Also, take a pure term life insurance cover if dependents exist.
Avoid ULIP and endowment policies for insurance, they are not cost effective.
Pure term plan provides large cover at low premium, ensuring financial protection.
Retirement Planning Should Also Be Balanced
While creating monthly income now, plan for future retirement too.
Allocate some portion to long-term equity mutual funds through SIP.
This ensures you beat inflation and create a good retirement corpus.
Today’s Rs. 15,000 monthly expenses will be Rs. 50,000 after 20 years.
Hence, balancing current income needs and future corpus building is very important.
Important Risks If You Invest in Property Now
Cash flow mismatch (EMI greater than rent)
Long periods of vacancy
High transaction cost in buying and selling property
Maintenance cost, repairs, tenant-related legal issues
Property market volatility and slow appreciation
Difficulty in exiting when urgently needed funds
Poor liquidity compared to mutual funds
Simple Action Plan for You Now
Do not invest in commercial property at this stage
Invest in diversified mutual funds portfolio (Debt + Hybrid funds)
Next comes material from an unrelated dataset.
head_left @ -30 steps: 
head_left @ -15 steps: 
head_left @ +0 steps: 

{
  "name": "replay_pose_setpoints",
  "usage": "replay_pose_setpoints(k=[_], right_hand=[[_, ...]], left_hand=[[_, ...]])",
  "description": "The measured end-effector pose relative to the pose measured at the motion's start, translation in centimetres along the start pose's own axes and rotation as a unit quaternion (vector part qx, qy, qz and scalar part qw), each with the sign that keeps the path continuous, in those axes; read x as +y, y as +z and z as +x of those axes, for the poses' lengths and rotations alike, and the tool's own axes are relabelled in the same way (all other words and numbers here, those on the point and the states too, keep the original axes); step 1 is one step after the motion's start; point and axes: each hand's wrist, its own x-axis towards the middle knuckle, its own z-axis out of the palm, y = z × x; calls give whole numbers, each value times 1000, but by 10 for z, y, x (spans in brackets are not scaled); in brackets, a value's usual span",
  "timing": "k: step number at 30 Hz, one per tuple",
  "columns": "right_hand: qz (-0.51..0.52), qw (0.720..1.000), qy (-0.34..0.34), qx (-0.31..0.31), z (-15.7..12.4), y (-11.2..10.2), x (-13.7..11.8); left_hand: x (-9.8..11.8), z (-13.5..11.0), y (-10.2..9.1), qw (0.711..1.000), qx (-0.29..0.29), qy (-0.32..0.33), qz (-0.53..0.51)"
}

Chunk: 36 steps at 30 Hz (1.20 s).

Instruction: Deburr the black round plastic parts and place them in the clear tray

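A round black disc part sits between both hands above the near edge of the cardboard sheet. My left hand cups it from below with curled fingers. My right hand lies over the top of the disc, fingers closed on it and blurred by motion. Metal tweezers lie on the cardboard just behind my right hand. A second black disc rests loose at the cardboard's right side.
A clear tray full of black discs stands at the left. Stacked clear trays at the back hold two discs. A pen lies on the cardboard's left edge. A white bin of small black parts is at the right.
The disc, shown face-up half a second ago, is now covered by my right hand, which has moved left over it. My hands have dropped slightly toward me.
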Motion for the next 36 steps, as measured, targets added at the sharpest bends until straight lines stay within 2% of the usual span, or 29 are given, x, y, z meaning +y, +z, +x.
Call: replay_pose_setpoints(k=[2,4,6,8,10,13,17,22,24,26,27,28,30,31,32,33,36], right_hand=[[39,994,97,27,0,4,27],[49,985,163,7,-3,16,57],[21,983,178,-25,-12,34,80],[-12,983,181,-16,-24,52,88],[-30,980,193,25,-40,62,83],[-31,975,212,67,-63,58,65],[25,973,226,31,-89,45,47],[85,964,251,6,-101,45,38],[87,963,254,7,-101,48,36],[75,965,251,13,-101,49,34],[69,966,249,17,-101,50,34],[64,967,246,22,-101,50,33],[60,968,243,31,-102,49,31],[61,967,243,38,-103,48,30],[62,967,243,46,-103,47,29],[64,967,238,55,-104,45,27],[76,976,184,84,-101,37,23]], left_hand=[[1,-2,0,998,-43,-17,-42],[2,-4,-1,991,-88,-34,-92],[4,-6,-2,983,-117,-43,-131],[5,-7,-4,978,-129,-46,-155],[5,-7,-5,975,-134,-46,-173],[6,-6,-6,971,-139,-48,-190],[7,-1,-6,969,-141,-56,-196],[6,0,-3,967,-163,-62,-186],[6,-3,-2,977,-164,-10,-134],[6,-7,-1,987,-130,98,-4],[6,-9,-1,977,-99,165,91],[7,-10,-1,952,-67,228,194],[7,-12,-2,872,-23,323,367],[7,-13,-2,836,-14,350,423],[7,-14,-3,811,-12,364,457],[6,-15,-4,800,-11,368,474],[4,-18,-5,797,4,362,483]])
Start SWP for monthly income after proper fund selection with CFP guidance
Build emergency fund in liquid mutual funds (Rs. 4 to 6 lakh)
Take health insurance and term insurance cover without delay
Keep small allocation for long-term SIPs for retirement corpus
Review portfolio every 6-12 months with a Certified Financial Planner
Finally
Your goal of building a stable monthly income is very good.
However, investing in commercial property near airport is risky and unsuitable now.
Focus on low-risk, liquid and inflation-beating mutual funds for regular income.
Have a well-rounded 360-degree financial plan covering income, emergency, insurance, and retirement.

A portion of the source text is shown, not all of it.